Je transmettrai vos éléments de réponse aux associations qui m’avaient sollicité.
Mme Laurence Rossignol, secrétaire d'État. Quant à moi, je transmettrai ces informations à l’association régionale de santé de Lorraine.
conséquences de la loi dite « obamacare » pour les adhérents à la caisse des français de l'étranger
M. le président. La parole est à M. Jean-Yves Leconte, auteur de la question n° 732, adressée à Mme la ministre des affaires sociales et de la santé.

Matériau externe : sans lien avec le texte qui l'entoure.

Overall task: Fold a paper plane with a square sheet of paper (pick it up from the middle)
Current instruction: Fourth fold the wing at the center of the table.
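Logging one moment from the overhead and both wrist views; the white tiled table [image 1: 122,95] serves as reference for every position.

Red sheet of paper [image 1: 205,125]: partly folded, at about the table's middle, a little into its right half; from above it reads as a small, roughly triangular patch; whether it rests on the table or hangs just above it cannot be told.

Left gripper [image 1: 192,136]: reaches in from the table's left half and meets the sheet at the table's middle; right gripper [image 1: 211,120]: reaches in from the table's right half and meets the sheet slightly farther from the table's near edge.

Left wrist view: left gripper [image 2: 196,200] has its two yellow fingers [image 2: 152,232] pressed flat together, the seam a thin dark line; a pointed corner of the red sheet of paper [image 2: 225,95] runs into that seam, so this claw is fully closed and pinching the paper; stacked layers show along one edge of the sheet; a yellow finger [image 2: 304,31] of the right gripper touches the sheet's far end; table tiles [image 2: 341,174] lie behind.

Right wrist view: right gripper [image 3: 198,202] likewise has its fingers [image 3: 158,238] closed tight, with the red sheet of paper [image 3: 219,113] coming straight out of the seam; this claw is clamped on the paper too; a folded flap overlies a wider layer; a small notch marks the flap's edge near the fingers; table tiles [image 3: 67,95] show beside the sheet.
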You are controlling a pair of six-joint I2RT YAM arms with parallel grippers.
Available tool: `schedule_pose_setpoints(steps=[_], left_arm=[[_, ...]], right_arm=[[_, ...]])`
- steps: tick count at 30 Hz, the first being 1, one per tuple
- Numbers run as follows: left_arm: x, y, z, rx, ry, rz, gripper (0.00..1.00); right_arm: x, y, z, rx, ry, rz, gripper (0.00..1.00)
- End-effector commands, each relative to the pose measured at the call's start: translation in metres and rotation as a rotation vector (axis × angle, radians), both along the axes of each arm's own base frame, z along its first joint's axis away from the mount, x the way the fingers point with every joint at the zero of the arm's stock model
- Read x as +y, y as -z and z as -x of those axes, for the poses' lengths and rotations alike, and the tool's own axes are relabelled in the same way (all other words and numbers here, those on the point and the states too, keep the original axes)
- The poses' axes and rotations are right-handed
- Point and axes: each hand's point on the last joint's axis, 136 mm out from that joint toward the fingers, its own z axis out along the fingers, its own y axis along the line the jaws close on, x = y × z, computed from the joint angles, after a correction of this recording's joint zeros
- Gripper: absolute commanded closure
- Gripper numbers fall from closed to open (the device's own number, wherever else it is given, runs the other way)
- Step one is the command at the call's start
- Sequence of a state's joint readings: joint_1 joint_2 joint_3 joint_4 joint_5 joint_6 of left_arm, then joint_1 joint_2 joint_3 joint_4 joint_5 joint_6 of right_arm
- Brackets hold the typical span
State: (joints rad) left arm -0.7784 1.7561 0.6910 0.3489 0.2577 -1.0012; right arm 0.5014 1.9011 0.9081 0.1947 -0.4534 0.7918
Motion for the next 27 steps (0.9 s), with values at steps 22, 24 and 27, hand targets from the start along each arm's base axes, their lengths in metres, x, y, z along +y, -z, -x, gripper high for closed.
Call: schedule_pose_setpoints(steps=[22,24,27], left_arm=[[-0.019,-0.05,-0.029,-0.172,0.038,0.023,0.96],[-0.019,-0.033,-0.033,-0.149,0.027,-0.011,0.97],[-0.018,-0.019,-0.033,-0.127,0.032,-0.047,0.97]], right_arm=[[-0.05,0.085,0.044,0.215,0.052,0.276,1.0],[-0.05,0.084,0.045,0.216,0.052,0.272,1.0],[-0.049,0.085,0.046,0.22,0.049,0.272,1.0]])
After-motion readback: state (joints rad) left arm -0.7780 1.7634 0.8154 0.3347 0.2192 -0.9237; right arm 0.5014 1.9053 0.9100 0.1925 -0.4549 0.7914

M. Jean-Yves Leconte. Madame la secrétaire d’État, je souhaite attirer l’attention du Gouvernement sur les conséquences, pour les adhérents à la Caisse des Français de l’étranger résidant aux États-Unis, de la loi Affordable Care Act, dite « Obamacare », entrée en vigueur le 1er janvier 2014.
L’« Obamacare » impose à toute personne résidant fiscalement aux États-Unis de souscrire une assurance maladie avant le 31 mars 2014, sous peine d’une amende équivalant à 1 % du salaire brut la première année et en augmentation les années suivantes.

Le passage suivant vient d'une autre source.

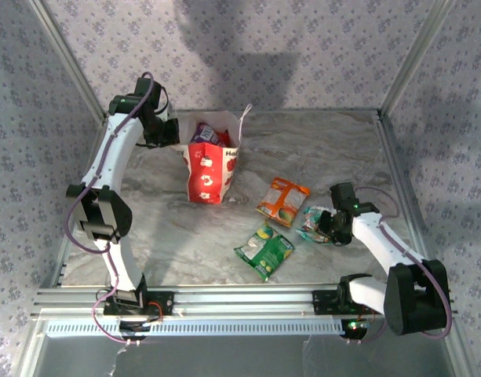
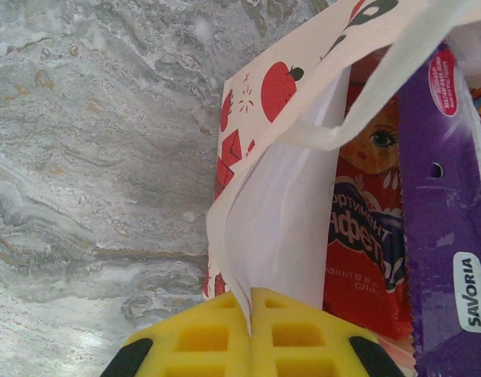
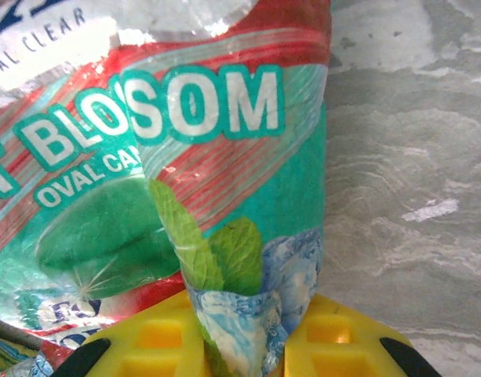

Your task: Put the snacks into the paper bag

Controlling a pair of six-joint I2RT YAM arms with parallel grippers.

À ce jour, la Caisse des Français de l’étranger n’est pas reconnue par les autorités américaines comme satisfaisant aux exigences de la loi, et la direction de la caisse n’a pu obtenir les éclaircissements permettant de conseiller ses assurés sur la meilleure attitude à adopter.
En conséquence, je vous demande quelles mesures peuvent être prises dans les meilleurs délais avec les autorités américaines pour que soit reconnue, par l’administration américaine, l’affiliation à la Caisse des Français de l’étranger, afin d’éviter à ces derniers toute double cotisation. Je souhaite également que vous nous précisiez s’il est exact que les résidents étrangers aux États-Unis disposent d’un délai d’un an pour choisir leur couverture maladie.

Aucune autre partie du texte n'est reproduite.